■ TRY IT: Repeat each entry exactly. Drop every image.

■ TASK MATERIAL:
================

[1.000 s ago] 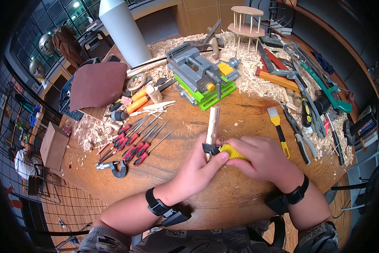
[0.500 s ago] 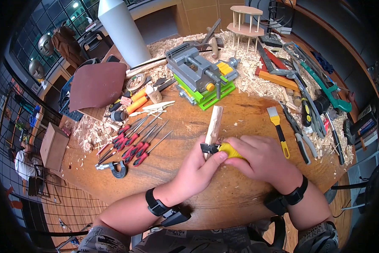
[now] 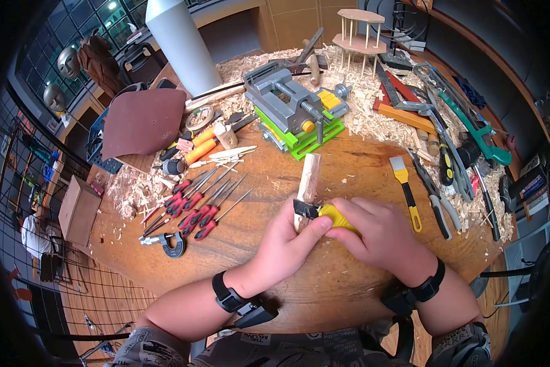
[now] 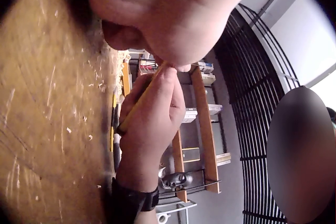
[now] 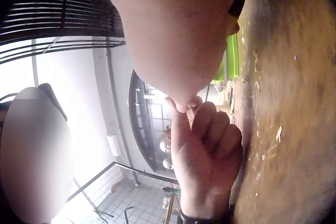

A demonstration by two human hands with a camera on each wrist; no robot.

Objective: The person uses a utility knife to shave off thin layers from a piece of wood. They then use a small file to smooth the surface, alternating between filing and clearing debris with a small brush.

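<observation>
My left hand (image 3: pixel 284 235) grips the lower part of a pale, whittled wooden stick (image 3: pixel 310 177), whose upper end points away over the table. In my right hand (image 3: pixel 379 229) is a knife with a yellow handle (image 3: pixel 334 217). Its dark blade (image 3: pixel 305 209) lies across the stick just above the left fingers. My left thumb (image 3: pixel 319 227) presses near the front of the handle. In the left wrist view, the right hand (image 4: pixel 155 113) is wrapped around the yellow handle. The right wrist view shows the left hand (image 5: pixel 210 150) with curled fingers; the stick is hidden there.
Beyond the stick stands a grey and green bench vise (image 3: pixel 296 113). Red-handled files (image 3: pixel 192 205) and a micrometer (image 3: pixel 172 246) lie to the left. A yellow brush (image 3: pixel 403 183) and pliers (image 3: pixel 434 202) lie to the right. Wood shavings (image 3: pixel 360 98) cover the back of the table.
The blade has changed its tilt and shows more of its flat side, shifting slightly up the stick. The stick leans a little less to the right. Both hands keep their hold.
</observation>
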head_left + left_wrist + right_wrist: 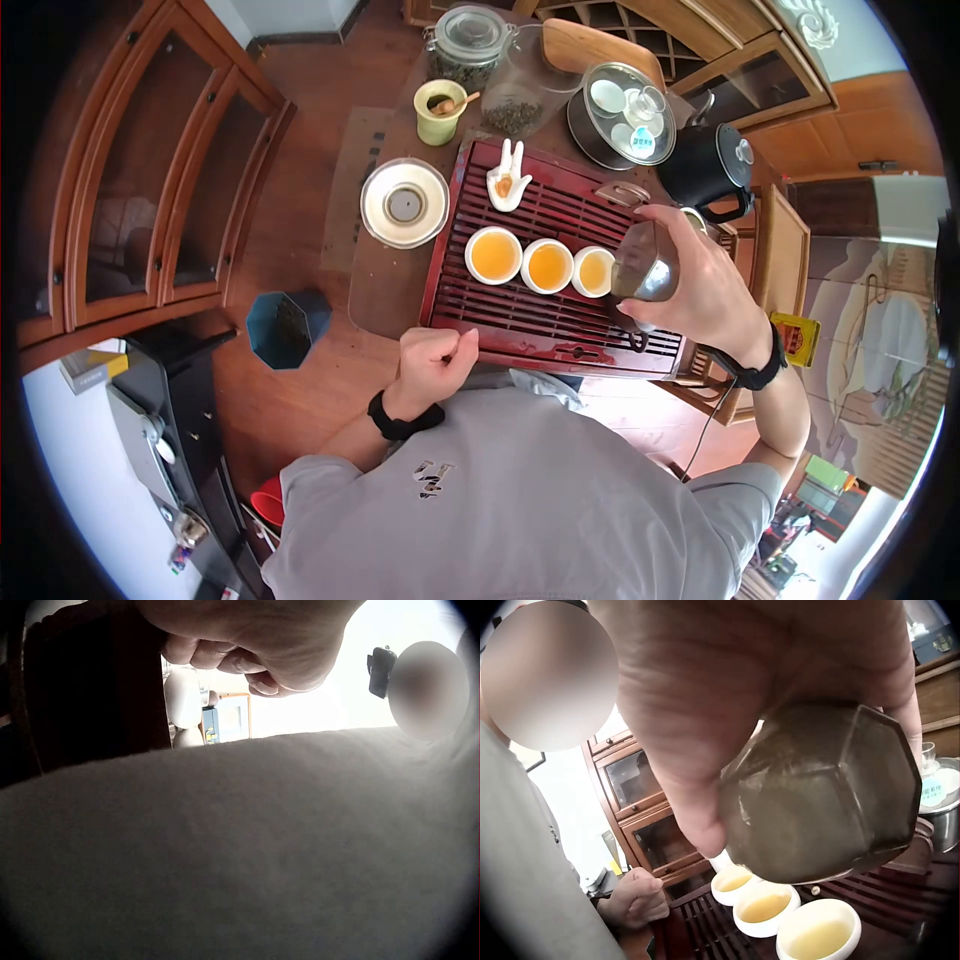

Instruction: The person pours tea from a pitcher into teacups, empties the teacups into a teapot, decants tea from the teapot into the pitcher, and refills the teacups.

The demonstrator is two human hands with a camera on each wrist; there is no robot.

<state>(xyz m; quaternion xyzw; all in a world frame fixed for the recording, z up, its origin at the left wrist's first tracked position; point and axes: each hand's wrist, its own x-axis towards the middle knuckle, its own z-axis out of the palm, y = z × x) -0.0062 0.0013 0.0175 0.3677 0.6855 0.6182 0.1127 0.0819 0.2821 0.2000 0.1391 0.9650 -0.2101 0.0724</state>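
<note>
The right hand (pixel 700 285) grips a dark translucent faceted vessel (pixel 645 265) beside the rightmost of three white cups. In the right wrist view that vessel (pixel 817 802) is tilted above the row, thumb on one side and fingers on the other. The left cup (pixel 493 256), middle cup (pixel 548 266) and right cup (pixel 594 272) hold amber liquid, the right one paler. The left hand (pixel 432 365) is curled with nothing in it, at the near left edge of the slatted tray (pixel 560 352); in the left wrist view its fingers (pixel 217 656) are folded.
A white hand-shaped figure (pixel 508 180) stands on the tray. Left of it is a round strainer dish (pixel 405 203). Behind are a green pot (pixel 437 125), a lidded jar (pixel 468 45), a glass-lidded pan (pixel 620 115) and a black kettle (pixel 705 165). A blue bin (pixel 285 330) stands on the floor.
</note>
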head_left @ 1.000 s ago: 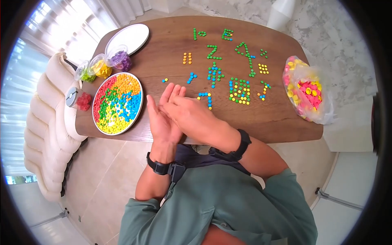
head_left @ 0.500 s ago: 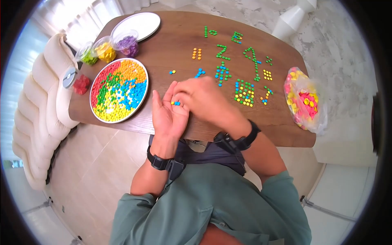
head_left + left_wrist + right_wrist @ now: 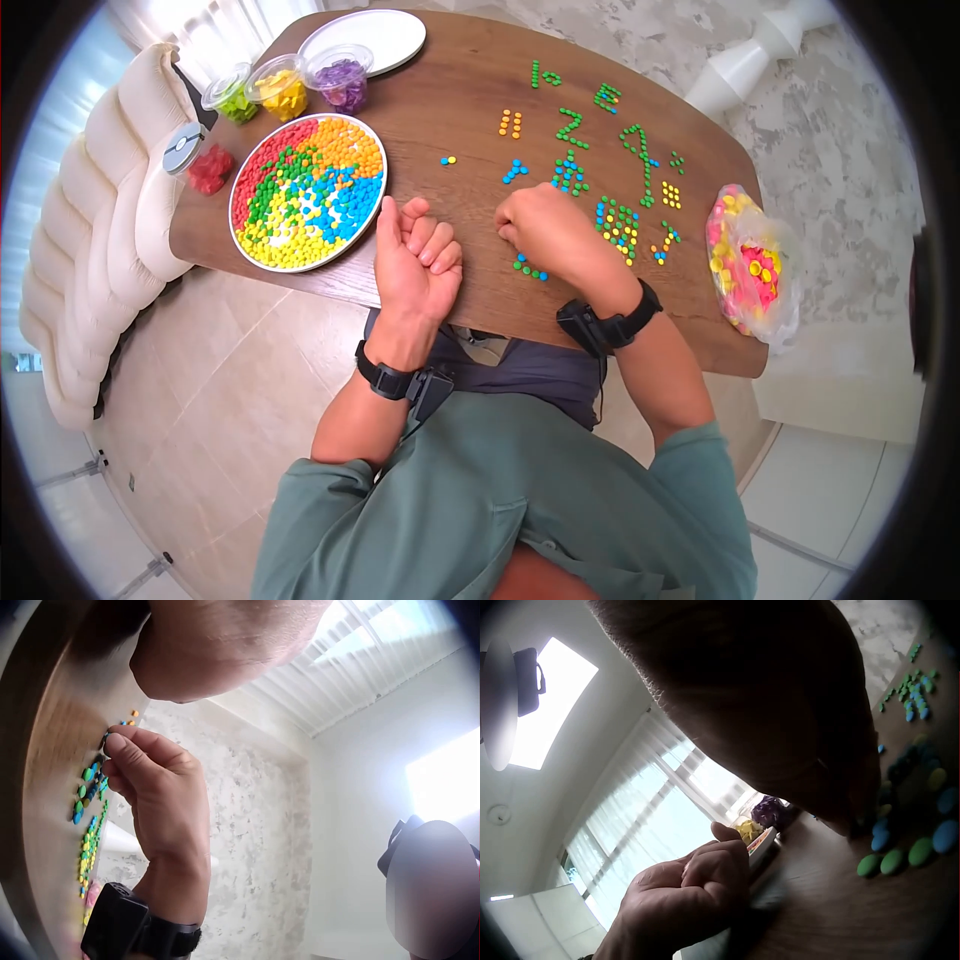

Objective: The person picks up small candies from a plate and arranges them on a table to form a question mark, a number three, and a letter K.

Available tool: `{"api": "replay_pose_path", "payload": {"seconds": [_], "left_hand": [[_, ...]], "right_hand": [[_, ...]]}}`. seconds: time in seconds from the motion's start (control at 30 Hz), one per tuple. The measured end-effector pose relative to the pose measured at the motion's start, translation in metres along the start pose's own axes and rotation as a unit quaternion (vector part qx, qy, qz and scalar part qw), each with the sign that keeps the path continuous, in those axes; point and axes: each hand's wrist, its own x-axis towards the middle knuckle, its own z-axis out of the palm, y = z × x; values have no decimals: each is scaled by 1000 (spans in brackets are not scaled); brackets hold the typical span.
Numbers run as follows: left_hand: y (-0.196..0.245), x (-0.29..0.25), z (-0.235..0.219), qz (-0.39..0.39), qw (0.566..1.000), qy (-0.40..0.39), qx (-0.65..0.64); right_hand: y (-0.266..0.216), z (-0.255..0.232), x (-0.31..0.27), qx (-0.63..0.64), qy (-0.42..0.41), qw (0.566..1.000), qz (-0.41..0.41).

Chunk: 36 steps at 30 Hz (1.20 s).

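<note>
My left hand [image 3: 418, 255] is palm up near the table's front edge, its fingers curled over the palm and hiding the candies there. Thumb and forefinger of my right hand [image 3: 548, 230] pinch a small candy low over the tabletop; the left wrist view shows just a sliver of it at the fingertips. Close below that hand runs a row of green and blue candies [image 3: 530, 269], partly covered by it. The right wrist view shows green candies [image 3: 892, 861] and a blue candy [image 3: 946, 836] there at close range.
A round plate [image 3: 290, 269] of colour-sorted candies stands left of my hands. Behind it are tubs with green, yellow and purple contents [image 3: 341, 88], a red-filled jar [image 3: 209, 168] and a white plate [image 3: 385, 35]. Candy figures [image 3: 571, 127] spread rightward toward a plastic bag [image 3: 740, 260].
My right hand has left the left palm and moved right, down to the candy row. The left fingers have curled over the yellow and blue candies seen in the palm before.
</note>
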Motion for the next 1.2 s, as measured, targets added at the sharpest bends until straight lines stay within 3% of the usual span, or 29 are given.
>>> {"api": "replay_pose_path", "payload": {"seconds": [0.17, 0.33, 0.87, 0.97, 1.2], "left_hand": [[0, -1, -1, 6, 1000, -19, 4], [-1, -1, -1, 8, 1000, -27, 11], [-1, 1, -5, 8, 999, -45, 21], [-3, 1, -1, 19, 999, 5, 30], [2, 1, 1, -6, 993, -14, 117]], "right_hand": [[2, 0, 2, -39, -1, 999, -23], [10, -17, -1, 103, 10, 994, 45], [9, 5, 16, 45, 57, 997, -6], [5, 4, 17, 51, 72, 996, -17], [0, 7, 26, 26, 19, 999, 5]]}}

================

■ YOUR SOLUTION:
[1.000 s ago] 
[0.500 s ago] 
[now] 
[now] 
[now] 

A demonstration by two human hands with a camera on each wrist; no robot.

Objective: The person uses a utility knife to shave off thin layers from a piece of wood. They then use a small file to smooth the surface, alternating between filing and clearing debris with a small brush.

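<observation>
My left hand (image 3: pixel 284 235) grips the lower part of a pale, whittled wooden stick (image 3: pixel 310 177), whose upper end points away over the table. In my right hand (image 3: pixel 379 229) is a knife with a yellow handle (image 3: pixel 334 217). Its dark blade (image 3: pixel 305 209) lies across the stick just above the left fingers. My left thumb (image 3: pixel 319 227) presses near the front of the handle. In the left wrist view, the right hand (image 4: pixel 155 113) is wrapped around the yellow handle. The right wrist view shows the left hand (image 5: pixel 210 150) with curled fingers; the stick is hidden there.
Beyond the stick stands a grey and green bench vise (image 3: pixel 296 113). Red-handled files (image 3: pixel 192 205) and a micrometer (image 3: pixel 172 246) lie to the left. A yellow brush (image 3: pixel 403 183) and pliers (image 3: pixel 434 202) lie to the right. Wood shavings (image 3: pixel 360 98) cover the back of the table.
The blade has changed its tilt and shows more of its flat side, shifting slightly up the stick. The stick leans a little less to the right. Both hands keep their hold.
</observation>
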head_left + left_wrist + right_wrist: 

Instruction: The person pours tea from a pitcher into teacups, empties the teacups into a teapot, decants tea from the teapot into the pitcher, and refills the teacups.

The demonstrator is two human hands with a camera on each wrist; there is no robot.

<state>(xyz m; quaternion xyzw; all in a world frame fixed for the recording, z up, its origin at the left wrist's first tracked position; point and axes: each hand's wrist, its own x-axis towards the middle knuckle, its own z-axis out of the palm, y = z × x) -0.0062 0.0013 0.0175 0.3677 0.6855 0.6182 0.1127 0.0819 0.2821 0.2000 0.1391 0.9650 -0.2101 0.0724</state>
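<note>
The right hand (pixel 700 285) grips a dark translucent faceted vessel (pixel 645 265) beside the rightmost of three white cups. In the right wrist view that vessel (pixel 817 802) is tilted above the row, thumb on one side and fingers on the other. The left cup (pixel 493 256), middle cup (pixel 548 266) and right cup (pixel 594 272) hold amber liquid, the right one paler. The left hand (pixel 432 365) is curled with nothing in it, at the near left edge of the slatted tray (pixel 560 352); in the left wrist view its fingers (pixel 217 656) are folded.
A white hand-shaped figure (pixel 508 180) stands on the tray. Left of it is a round strainer dish (pixel 405 203). Behind are a green pot (pixel 437 125), a lidded jar (pixel 468 45), a glass-lidded pan (pixel 620 115) and a black kettle (pixel 705 165). A blue bin (pixel 285 330) stands on the floor.
</note>
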head_left @ 1.000 s ago: 
head_left @ 0.500 s ago: 
head_left + left_wrist + right_wrist @ now: 

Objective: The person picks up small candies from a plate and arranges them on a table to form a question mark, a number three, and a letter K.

Available tool: `{"api": "replay_pose_path", "payload": {"seconds": [_], "left_hand": [[_, ...]], "right_hand": [[_, ...]]}}`. seconds: time in seconds from the motion's start (control at 30 Hz), one per tuple. The measured end-effector pose relative to the pose measured at the motion's start, translation in metres along the start pose's own axes and rotation as a unit quaternion (vector part qx, qy, qz and scalar part qw), each with the sign that keeps the path continuous, in those axes; point and axes: each hand's wrist, its own x-axis towards the middle knuckle, its own z-axis out of the palm, y = z × x; values have no decimals: each is scaled by 1000 (spans in brackets are not scaled); brackets hold the typical span.
Numbers run as follows: left_hand: y (-0.196..0.245), x (-0.29..0.25), z (-0.235..0.219), qz (-0.39..0.39), qw (0.566..1.000), qy (-0.40..0.39), qx (-0.65..0.64); right_hand: y (-0.266..0.216), z (-0.255..0.232), x (-0.31..0.27), qx (-0.63..0.64), qy (-0.42..0.41), qw (0.566..1.000), qz (-0.41..0.41).

Chunk: 36 steps at 30 Hz (1.20 s).

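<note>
My left hand [image 3: 418, 255] is palm up near the table's front edge, its fingers curled over the palm and hiding the candies there. Thumb and forefinger of my right hand [image 3: 548, 230] pinch a small candy low over the tabletop; the left wrist view shows just a sliver of it at the fingertips. Close below that hand runs a row of green and blue candies [image 3: 530, 269], partly covered by it. The right wrist view shows green candies [image 3: 892, 861] and a blue candy [image 3: 946, 836] there at close range.
A round plate [image 3: 290, 269] of colour-sorted candies stands left of my hands. Behind it are tubs with green, yellow and purple contents [image 3: 341, 88], a red-filled jar [image 3: 209, 168] and a white plate [image 3: 385, 35]. Candy figures [image 3: 571, 127] spread rightward toward a plastic bag [image 3: 740, 260].
My right hand has left the left palm and moved right, down to the candy row. The left fingers have curled over the yellow and blue candies seen in the palm before.
</note>
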Motion for the next 1.2 s, as measured, targets added at the sharpest bends until straight lines stay within 3% of the usual span, or 29 are given.
>>> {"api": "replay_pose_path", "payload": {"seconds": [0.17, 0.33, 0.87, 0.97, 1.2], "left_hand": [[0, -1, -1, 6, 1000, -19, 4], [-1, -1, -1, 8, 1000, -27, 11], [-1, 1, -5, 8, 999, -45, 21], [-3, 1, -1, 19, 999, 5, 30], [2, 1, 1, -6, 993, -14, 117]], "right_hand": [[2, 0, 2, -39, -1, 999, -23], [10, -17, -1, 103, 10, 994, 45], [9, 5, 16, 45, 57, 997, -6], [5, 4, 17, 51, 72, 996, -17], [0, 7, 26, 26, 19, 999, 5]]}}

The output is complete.